> _WORK REQUIRED_
Would you count how many lines of the material below hold the string "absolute"? Give only the number.
────────────────────────────────────────
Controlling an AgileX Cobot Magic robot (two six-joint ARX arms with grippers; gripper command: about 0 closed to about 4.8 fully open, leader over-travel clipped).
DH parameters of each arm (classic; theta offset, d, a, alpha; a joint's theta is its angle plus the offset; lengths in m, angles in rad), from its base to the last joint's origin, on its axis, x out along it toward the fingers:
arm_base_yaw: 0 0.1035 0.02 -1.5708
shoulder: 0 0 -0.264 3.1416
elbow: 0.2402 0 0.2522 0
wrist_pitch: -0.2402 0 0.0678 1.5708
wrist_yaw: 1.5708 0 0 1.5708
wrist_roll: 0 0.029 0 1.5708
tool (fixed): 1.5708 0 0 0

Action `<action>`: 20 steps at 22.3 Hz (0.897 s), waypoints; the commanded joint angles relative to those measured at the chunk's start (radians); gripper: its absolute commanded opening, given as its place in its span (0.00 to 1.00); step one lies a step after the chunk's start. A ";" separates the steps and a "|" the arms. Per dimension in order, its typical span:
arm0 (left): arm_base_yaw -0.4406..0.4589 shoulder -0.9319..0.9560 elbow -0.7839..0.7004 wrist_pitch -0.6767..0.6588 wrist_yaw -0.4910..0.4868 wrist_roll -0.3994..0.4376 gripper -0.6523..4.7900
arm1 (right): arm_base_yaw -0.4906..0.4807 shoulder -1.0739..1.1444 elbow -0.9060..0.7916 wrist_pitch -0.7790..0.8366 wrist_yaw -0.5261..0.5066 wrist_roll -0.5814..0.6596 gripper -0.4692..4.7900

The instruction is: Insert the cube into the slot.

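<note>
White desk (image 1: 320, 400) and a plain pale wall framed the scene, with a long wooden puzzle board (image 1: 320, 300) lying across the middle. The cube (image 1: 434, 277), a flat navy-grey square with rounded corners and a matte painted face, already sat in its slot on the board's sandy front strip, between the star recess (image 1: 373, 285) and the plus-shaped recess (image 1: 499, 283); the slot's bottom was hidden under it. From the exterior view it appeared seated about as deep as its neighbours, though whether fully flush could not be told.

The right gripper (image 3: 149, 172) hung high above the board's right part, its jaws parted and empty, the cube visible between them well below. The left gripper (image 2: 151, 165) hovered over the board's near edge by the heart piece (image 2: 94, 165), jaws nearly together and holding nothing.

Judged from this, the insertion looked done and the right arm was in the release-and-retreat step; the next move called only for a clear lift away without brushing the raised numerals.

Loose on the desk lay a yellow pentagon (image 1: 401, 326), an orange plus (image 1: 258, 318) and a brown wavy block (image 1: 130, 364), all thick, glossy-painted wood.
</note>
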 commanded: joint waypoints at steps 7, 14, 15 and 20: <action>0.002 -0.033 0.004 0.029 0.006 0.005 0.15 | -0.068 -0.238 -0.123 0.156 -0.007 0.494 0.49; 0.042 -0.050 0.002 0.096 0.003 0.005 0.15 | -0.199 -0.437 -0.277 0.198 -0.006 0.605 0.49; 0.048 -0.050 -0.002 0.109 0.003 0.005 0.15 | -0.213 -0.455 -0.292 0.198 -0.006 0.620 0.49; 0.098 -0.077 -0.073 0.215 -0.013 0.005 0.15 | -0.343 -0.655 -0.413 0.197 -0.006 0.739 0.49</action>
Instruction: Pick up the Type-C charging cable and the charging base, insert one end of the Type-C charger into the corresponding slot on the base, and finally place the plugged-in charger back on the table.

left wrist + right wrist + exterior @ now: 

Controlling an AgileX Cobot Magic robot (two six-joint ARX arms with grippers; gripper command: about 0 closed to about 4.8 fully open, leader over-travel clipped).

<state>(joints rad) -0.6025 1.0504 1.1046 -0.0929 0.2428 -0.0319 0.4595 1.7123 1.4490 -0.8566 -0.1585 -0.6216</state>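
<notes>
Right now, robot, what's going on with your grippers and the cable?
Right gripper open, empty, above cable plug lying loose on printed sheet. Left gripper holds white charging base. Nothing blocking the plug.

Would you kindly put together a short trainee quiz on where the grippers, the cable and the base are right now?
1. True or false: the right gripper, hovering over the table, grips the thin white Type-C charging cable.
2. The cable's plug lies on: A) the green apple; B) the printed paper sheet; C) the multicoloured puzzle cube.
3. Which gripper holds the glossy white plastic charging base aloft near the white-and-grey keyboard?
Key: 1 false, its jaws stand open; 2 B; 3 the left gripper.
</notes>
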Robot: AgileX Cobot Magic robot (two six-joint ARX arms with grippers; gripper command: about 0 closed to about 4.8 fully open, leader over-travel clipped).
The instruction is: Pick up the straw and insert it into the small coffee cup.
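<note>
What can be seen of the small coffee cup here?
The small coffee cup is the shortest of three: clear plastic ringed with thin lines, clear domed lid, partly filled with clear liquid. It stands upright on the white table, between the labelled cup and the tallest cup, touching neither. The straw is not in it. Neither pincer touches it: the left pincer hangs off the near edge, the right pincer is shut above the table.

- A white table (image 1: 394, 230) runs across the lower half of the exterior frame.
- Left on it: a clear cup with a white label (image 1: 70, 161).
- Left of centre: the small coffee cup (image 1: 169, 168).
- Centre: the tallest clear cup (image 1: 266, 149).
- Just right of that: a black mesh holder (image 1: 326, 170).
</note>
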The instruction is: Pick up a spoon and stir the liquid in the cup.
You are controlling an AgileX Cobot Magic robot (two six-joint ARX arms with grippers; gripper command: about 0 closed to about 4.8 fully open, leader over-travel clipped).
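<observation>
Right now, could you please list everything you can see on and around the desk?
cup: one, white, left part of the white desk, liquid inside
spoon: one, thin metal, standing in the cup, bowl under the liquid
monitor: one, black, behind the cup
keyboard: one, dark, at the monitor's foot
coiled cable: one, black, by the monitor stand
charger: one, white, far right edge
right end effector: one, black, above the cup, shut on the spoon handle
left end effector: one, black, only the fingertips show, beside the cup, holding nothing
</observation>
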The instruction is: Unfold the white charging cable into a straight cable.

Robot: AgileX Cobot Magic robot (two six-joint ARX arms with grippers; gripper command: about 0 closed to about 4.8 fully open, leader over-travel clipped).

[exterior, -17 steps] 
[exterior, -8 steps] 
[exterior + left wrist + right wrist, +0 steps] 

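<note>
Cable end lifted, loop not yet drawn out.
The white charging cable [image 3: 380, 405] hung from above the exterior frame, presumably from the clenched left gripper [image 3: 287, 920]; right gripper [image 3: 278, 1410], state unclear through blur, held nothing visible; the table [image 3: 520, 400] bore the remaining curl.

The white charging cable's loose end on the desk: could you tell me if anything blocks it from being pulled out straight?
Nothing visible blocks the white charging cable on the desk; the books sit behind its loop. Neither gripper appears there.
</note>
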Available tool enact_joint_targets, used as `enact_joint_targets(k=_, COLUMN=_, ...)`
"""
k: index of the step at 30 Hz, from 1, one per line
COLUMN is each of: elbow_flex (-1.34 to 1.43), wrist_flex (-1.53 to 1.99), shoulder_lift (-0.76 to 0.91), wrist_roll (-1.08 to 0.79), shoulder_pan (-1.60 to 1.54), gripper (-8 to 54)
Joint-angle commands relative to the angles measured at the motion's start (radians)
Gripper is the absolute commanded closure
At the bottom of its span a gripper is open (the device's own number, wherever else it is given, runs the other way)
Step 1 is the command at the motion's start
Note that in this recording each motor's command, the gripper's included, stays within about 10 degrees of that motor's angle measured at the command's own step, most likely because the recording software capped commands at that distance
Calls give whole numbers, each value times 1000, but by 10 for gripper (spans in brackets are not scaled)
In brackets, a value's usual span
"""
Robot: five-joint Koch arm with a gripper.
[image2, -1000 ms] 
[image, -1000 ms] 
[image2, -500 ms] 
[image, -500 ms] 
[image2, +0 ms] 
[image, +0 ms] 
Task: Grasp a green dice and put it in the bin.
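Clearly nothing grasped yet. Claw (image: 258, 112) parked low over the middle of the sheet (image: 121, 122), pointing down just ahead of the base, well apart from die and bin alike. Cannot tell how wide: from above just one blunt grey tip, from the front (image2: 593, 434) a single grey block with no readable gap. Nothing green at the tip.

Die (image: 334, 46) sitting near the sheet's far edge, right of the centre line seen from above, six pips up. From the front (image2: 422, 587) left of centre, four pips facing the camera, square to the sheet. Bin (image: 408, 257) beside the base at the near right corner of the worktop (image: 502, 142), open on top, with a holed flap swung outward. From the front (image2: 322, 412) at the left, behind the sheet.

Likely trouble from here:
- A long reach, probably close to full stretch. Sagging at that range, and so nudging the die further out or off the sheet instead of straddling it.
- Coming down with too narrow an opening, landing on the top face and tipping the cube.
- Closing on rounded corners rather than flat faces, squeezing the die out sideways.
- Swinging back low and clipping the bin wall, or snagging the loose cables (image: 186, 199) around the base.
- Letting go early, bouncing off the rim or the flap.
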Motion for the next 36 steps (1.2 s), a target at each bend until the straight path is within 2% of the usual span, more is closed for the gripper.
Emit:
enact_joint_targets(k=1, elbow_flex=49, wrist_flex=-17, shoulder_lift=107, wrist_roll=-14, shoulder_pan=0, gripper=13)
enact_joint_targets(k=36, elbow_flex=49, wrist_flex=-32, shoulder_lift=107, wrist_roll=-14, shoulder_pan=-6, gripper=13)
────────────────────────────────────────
> _ANSWER TO THE PROBLEM_
2